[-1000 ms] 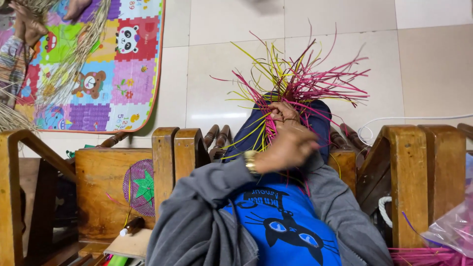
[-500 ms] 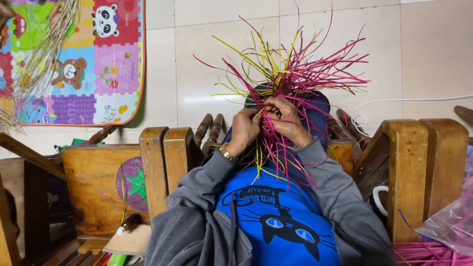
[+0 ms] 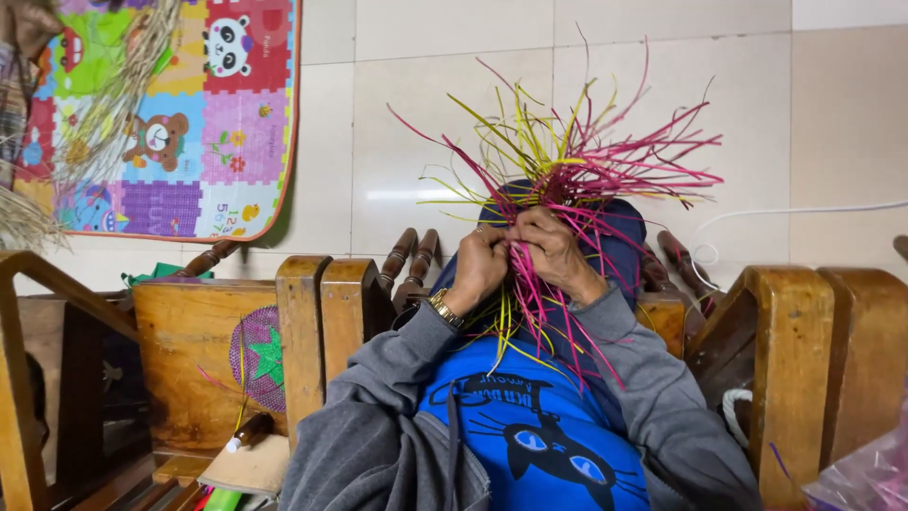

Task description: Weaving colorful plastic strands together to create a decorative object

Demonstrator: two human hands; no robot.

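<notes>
- L hand [image 3: 480, 268] & R hand [image 3: 553, 248] are both pinching into the bundle of pink and yellow strips [image 3: 567, 170], fingers closed on strands at its core, above the blue cat shirt [image 3: 534, 440].
- Strip ends are fanning out past the hands toward the tiled wall [image 3: 426, 114]; some are hanging down over the shirt.
- Wooden chair frame [image 3: 312, 331] is sitting left of the bundle; colourful play mat [image 3: 189, 114] further left.
- Risk, imo: loose springy ends are crossing, so a slack pinch could let strands slip or tangle.
</notes>
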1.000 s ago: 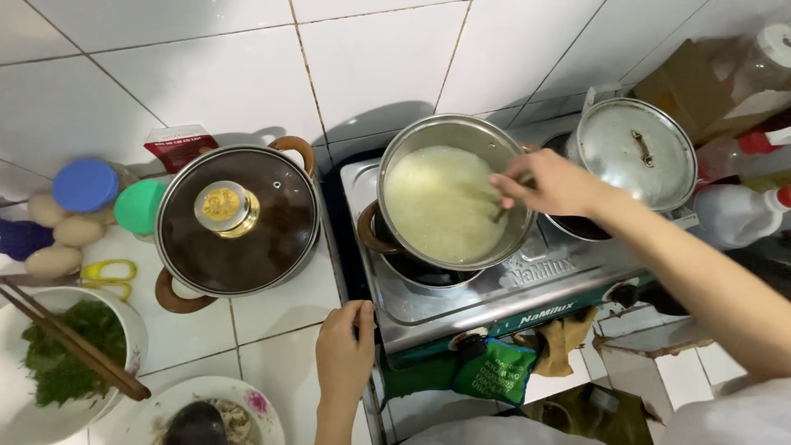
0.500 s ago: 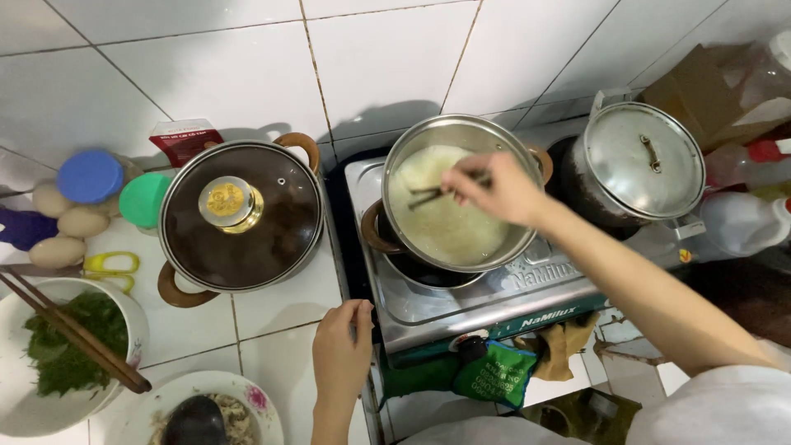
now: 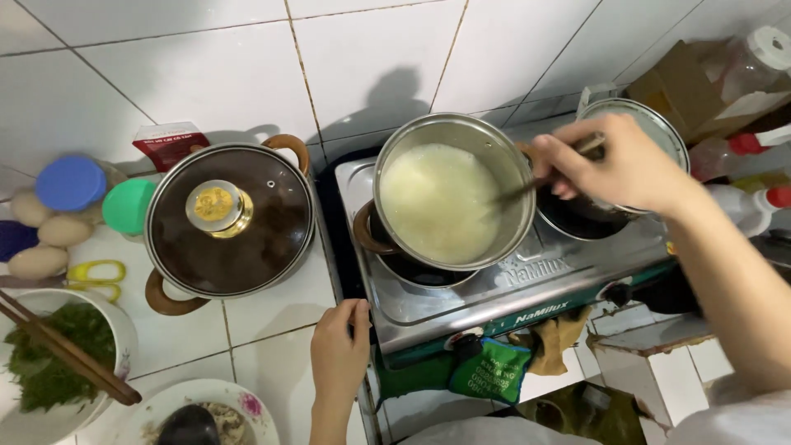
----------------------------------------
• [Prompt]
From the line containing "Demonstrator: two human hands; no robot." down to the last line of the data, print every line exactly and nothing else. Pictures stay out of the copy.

• [Task answer]
Demonstrator: two human hands; no robot.

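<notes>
- L hand [image 3: 480, 268] & R hand [image 3: 553, 248] are both pinching into the bundle of pink and yellow strips [image 3: 567, 170], fingers closed on strands at its core, above the blue cat shirt [image 3: 534, 440].
- Strip ends are fanning out past the hands toward the tiled wall [image 3: 426, 114]; some are hanging down over the shirt.
- Wooden chair frame [image 3: 312, 331] is sitting left of the bundle; colourful play mat [image 3: 189, 114] further left.
- Risk, imo: loose springy ends are crossing, so a slack pinch could let strands slip or tangle.
</notes>
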1.000 s ago: 
0.500 s ago: 
now: 

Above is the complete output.